EMRLD study aimed to compare women with low risk vaginal births to women at risk for pelvic floor disorders after complicated delivery. Levator ani edema was one of the most significant injury outcomes in low risk group (see Figure 1).
Then researchers compared females with low risk vaginal births to women who never delivered vaginally, but received a C-section. Results demonstrate that all differences between 2 groups resolve overtime, but women in low risk vaginal group could develop pelvic floor injuries which women in a C-section don’t usually get (Figure 2).

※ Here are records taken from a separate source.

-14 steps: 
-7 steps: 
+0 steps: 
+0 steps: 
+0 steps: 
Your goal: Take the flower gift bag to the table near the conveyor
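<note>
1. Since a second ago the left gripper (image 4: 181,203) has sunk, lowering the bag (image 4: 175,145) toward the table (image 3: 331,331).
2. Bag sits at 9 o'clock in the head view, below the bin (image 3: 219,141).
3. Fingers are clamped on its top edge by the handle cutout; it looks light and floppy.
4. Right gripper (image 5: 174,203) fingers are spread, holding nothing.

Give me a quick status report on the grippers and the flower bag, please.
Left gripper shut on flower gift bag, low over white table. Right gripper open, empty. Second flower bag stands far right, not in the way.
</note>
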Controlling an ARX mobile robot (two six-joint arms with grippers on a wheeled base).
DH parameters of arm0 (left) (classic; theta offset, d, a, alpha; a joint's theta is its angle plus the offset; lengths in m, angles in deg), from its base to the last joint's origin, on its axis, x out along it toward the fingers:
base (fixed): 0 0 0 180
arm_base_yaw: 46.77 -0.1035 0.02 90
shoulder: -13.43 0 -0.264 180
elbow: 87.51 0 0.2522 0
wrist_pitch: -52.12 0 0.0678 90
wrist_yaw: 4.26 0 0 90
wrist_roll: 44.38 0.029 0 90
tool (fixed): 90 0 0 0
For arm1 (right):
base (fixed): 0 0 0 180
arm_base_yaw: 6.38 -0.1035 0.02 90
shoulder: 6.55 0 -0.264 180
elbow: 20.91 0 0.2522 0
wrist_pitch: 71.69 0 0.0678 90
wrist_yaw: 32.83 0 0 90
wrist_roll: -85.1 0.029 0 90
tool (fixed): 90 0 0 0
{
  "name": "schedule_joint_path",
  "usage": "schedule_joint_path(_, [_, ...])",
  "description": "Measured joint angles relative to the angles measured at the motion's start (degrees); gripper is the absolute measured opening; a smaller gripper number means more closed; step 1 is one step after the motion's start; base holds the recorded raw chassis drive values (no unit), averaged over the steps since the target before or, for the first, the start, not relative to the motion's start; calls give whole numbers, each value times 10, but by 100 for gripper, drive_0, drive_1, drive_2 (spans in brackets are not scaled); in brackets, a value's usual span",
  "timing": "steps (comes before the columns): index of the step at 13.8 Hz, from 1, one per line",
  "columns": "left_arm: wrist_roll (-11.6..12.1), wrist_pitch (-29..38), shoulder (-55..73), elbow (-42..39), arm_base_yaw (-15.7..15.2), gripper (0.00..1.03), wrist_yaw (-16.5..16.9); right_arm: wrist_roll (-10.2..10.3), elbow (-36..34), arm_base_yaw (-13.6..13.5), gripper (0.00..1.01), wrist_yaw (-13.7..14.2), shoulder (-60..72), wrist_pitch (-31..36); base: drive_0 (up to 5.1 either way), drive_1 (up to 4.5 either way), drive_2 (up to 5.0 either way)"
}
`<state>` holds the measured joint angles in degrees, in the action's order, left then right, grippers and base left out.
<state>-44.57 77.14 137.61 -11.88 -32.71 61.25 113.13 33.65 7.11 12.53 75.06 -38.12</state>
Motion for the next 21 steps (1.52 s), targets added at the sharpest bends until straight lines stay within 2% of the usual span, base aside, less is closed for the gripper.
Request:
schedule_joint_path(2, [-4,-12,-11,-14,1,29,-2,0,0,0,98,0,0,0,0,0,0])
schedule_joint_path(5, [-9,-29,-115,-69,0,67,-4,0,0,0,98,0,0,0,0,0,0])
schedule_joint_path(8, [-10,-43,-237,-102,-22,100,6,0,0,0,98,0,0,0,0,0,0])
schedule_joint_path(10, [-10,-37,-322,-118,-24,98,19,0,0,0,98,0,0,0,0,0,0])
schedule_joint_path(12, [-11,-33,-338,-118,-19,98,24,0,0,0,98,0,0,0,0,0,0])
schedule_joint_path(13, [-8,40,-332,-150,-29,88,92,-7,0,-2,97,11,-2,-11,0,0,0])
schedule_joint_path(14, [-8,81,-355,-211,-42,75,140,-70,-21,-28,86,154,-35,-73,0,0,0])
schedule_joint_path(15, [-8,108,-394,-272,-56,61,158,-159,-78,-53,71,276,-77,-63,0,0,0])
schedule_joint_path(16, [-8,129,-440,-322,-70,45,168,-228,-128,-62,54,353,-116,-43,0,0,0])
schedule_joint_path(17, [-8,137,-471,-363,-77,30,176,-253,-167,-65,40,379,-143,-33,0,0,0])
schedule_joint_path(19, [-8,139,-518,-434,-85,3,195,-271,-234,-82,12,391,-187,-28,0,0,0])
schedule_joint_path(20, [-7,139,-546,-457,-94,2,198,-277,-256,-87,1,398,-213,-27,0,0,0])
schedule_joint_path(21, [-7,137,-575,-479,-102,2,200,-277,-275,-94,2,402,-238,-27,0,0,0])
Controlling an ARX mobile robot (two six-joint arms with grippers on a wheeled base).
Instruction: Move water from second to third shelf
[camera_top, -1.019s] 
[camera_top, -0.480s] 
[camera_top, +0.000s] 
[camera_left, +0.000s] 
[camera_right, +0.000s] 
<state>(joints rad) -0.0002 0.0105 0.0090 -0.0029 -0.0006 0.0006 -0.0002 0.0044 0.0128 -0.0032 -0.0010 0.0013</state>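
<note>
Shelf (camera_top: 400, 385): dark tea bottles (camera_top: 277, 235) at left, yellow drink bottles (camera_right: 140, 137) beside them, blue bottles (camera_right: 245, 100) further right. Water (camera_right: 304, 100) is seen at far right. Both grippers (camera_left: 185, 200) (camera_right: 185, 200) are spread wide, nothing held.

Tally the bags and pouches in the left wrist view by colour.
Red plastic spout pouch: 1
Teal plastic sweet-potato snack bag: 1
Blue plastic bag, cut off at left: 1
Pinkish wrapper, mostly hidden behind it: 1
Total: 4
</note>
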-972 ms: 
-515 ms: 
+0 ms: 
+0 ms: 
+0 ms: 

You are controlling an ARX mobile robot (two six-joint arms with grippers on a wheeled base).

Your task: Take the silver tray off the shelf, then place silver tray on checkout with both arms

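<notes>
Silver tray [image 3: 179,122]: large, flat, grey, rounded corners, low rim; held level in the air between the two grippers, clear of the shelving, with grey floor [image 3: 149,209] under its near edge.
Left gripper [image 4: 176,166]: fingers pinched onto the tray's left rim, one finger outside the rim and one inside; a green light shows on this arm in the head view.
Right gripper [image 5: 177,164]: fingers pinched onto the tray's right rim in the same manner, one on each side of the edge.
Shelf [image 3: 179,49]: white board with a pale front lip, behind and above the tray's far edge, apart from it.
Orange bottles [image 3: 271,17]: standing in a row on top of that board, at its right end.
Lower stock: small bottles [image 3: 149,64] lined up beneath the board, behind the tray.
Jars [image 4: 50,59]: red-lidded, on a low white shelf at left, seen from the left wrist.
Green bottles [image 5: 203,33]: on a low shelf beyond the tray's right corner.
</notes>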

In addition, Dr. Low presented a midwife perspective on reducing risk of urinary incontinence and trauma to the pelvic floor after birth. According to the presenter, these issues could potentially be addressed by changing birthing position from supine to sitting up to minimize pelvic constraints, performing self-directed pushing to avoid prolonged pushing, which can lead to urge incontinence in the future, and altering pushing time to reduce risk of tears.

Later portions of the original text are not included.